*THE TASK*
Each line below must be reproduced exactly, though the pictures are to be dropped.

*SOURCE MATERIAL*
----
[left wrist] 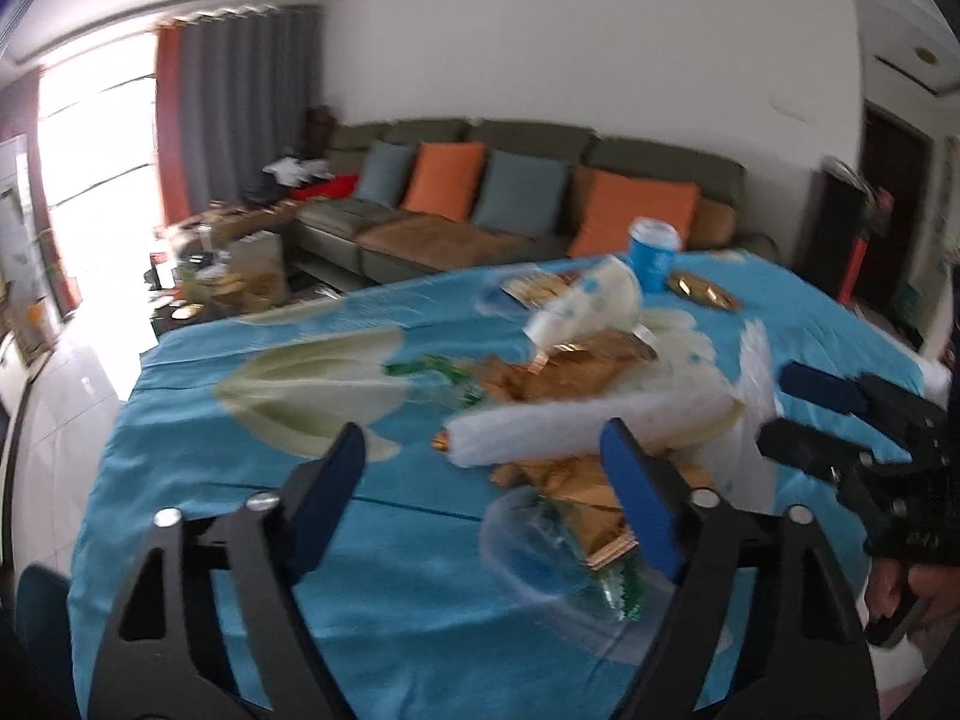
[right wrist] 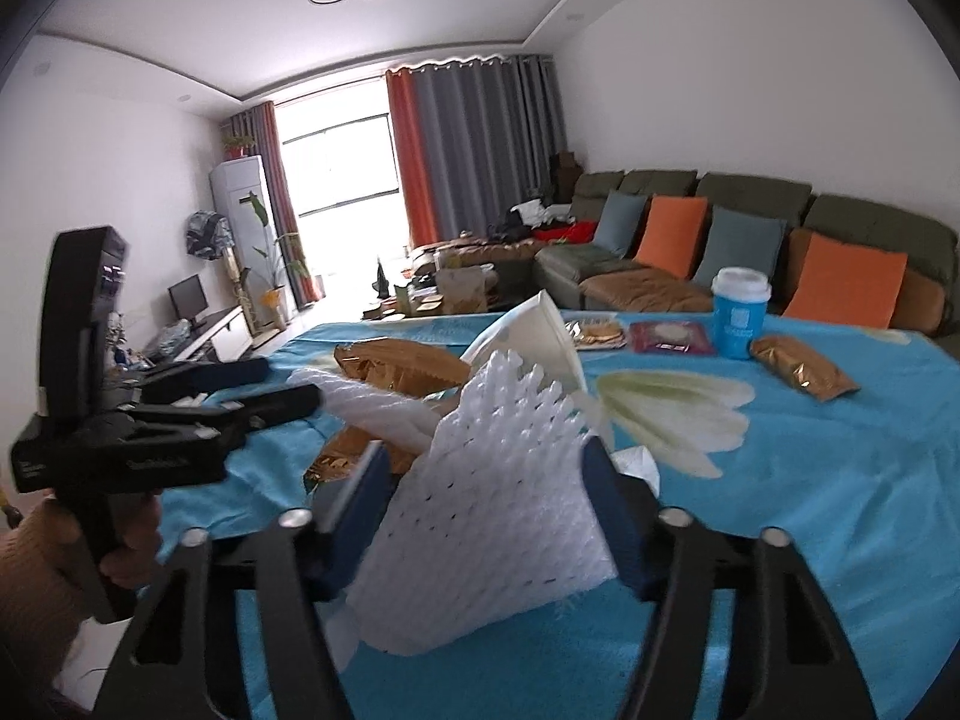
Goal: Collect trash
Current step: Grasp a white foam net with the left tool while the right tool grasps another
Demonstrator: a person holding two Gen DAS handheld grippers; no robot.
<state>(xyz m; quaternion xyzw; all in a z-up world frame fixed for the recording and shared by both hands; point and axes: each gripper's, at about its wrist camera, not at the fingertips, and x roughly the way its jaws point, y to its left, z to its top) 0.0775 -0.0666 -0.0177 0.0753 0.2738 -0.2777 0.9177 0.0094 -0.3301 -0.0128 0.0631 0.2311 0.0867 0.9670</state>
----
*SOLUTION TO THIS TASK*
[left wrist] 
[right wrist] 
Goal: Collect trash
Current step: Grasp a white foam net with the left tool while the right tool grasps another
Demonstrator: a person holding two Gen DAS handheld grippers; no robot.
<state>(xyz m; quaternion xyzw; all in a z-up world frame fixed for the recording and shared by both hands; point and axes: each gripper's, at about its wrist camera, not at the fingertips, and x roughly the way its jaws point, y to its left, z to its top) 0.0775 -0.0666 -0.0177 0.0753 0.2738 -0.2777 0.9177 0.0094 -0.3301 -0.0128 0.0631 0.2311 0.0867 0.9670</state>

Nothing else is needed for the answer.